James Hatch was a Navy SEAL and on the cutting edge of the spear for a very long time. Things he saw were like a “mental backpack” that he zipped up to deal with later, and after his discharge, the “zipper broke.” He did not call himself the man with the grit to continue going when everything seemed to be falling apart around him, but credited his continued life to those around him. Verbatim, the phrase he constantly repeated was, “never underestimate your ability to influence the trajectory of another human’s life, especially in their most vulnerable moments.” Everybody has the capacity to be an asset and to be a liability. Everybody, too, has the capability to make a liability into an asset. You can’t go for long in life alone. Hatch ended his speech by introducing a new definition of tough, referring to the classic “tough” definition of bottling it up and remaining stoic as “stupid.” Life cannot be lived quietly suffering, it cannot be done alone. Find your family, be it blood or otherwise. 

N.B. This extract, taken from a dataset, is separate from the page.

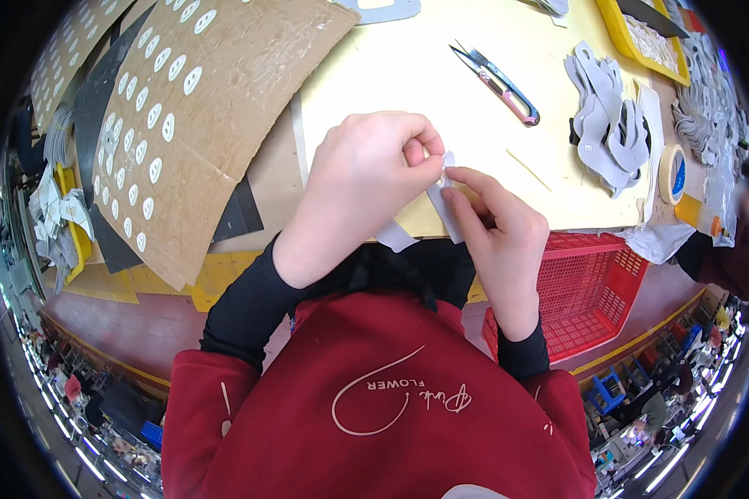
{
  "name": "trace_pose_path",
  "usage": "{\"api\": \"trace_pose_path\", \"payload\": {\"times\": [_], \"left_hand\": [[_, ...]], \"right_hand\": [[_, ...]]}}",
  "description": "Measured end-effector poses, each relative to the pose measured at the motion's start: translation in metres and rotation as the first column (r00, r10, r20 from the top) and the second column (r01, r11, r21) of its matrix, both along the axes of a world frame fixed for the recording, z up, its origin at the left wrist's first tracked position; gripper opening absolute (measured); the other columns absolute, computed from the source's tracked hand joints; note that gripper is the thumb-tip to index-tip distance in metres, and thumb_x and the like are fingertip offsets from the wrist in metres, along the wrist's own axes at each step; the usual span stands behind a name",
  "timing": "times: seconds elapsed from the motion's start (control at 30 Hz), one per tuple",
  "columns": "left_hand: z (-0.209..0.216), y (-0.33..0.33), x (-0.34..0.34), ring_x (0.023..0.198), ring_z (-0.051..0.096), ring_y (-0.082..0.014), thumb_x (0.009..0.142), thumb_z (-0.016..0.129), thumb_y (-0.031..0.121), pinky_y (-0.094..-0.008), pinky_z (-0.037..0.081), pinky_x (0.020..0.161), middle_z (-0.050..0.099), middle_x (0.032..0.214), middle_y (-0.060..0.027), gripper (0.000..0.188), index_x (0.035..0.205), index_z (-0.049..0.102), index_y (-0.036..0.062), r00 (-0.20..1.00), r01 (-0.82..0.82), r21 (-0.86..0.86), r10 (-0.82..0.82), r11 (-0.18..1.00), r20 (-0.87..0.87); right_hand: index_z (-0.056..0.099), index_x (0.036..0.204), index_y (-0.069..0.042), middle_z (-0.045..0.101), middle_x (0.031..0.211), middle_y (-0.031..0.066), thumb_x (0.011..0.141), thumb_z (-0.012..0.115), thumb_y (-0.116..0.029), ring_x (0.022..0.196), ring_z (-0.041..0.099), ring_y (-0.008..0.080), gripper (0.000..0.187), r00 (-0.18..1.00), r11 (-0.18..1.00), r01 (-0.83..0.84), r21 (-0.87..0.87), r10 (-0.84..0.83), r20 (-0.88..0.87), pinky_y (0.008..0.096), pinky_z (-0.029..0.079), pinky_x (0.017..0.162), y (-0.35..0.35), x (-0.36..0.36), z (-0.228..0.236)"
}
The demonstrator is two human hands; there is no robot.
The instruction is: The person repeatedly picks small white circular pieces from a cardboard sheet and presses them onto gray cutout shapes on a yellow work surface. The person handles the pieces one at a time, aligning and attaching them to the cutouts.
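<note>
Over the near edge of the pale yellow tabletop (374,75), my two hands meet at a thin whitish-grey strip (443,210). My left hand (366,170) pinches its upper end between thumb and curled fingers. From the other side, my right hand (503,220) grips the same strip with thumb and forefinger close by. A pale end of material (395,237) hangs below my left hand; whether it belongs to the same strip I cannot tell. The exact spot between the fingertips is partly hidden.
Thread snips (499,87) lie beyond my hands. Grey cut pieces (607,125) and a tape roll (672,175) are at right, a yellow tray (682,66) behind them. Brown board (233,100) with white oval pieces covers the left. A red crate (591,316) stands below the table edge.
</note>
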State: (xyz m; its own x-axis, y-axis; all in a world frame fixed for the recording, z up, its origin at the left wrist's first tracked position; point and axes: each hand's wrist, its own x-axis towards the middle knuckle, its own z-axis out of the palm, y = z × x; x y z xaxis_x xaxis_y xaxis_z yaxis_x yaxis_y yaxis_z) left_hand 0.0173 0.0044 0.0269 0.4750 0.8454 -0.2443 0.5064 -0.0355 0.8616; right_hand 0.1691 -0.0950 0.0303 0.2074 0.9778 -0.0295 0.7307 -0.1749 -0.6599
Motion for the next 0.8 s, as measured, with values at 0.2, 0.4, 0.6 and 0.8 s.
{"api": "trace_pose_path", "payload": {"times": [0.2,0.4,0.6,0.8], "left_hand": [[0.003,0.005,0.003,0.062,0.061,-0.0193,0.081,0.066,0.011,-0.0309,0.048,0.058,0.062,0.067,-0.0065,0.010,0.087,0.069,0.0037,0.999,0.031,0.043,-0.030,0.999,-0.033],[0.000,-0.010,-0.011,0.066,0.052,-0.0074,0.087,0.069,0.005,-0.0249,0.044,0.061,0.057,0.078,-0.0022,0.019,0.106,0.067,0.0004,0.990,0.043,-0.005,-0.042,0.999,0.134],[0.008,-0.031,-0.019,0.081,0.057,-0.0077,0.090,0.068,0.002,-0.0232,0.049,0.073,0.062,0.092,-0.0040,0.026,0.115,0.065,-0.0004,0.967,0.083,0.058,-0.095,0.995,0.236],[0.032,-0.028,-0.030,0.094,0.065,-0.0085,0.092,0.067,-0.001,-0.0240,0.054,0.085,0.066,0.102,-0.0038,0.025,0.117,0.063,-0.0009,0.854,0.140,-0.596,0.209,0.790,0.477]], "right_hand": [[0.069,0.109,-0.012,0.064,0.070,0.0034,0.088,0.072,-0.015,0.057,0.064,0.0212,0.021,0.953,0.991,-0.126,0.056,0.105,0.285,0.0347,0.047,0.051,0.004,-0.005,0.006],[0.066,0.108,-0.008,0.063,0.081,0.0078,0.086,0.073,-0.006,0.072,0.064,0.0239,0.023,1.000,0.997,-0.019,-0.079,0.021,0.017,0.0350,0.049,0.061,0.001,-0.008,0.014],[0.063,0.108,-0.001,0.065,0.099,0.0076,0.084,0.072,0.008,0.087,0.063,0.0175,0.027,0.834,0.969,0.166,0.185,-0.037,-0.551,0.0315,0.052,0.072,-0.033,-0.012,-0.010],[0.051,0.119,-0.001,0.060,0.098,0.0062,0.087,0.068,0.012,0.095,0.060,0.0105,0.038,0.261,0.988,0.157,0.006,-0.036,-0.965,0.0256,0.048,0.088,-0.027,-0.009,0.016]]}}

Grit and the American character is not something that is entirely about the individual. There is an important element of individuality and personal resilience within it, but as Hatch made clear, it is a disservice to both yourself and those who care about you to try to go alone. Those who loved him stood by him at his darkest moments and made sure he could get through it. They did not turn their back on him – and this alone is an example of grit. Resilience in assisting a man in deep depression, Integrity in encouraging him to get help, Tenacity in making sure he saw the opportunities and finally reached out to take them; these enabled the growth of a man who’d seen his lowest and was buoyed from endless despair by their help. 

It was a privilege and honor to attend the conference. Sincere thanks go out both to the VMI Center for Leadership & Ethics for hosting it, and to Randolph-Macon Academy for allowing the eight of us the chance to have this opportunity at such a young age.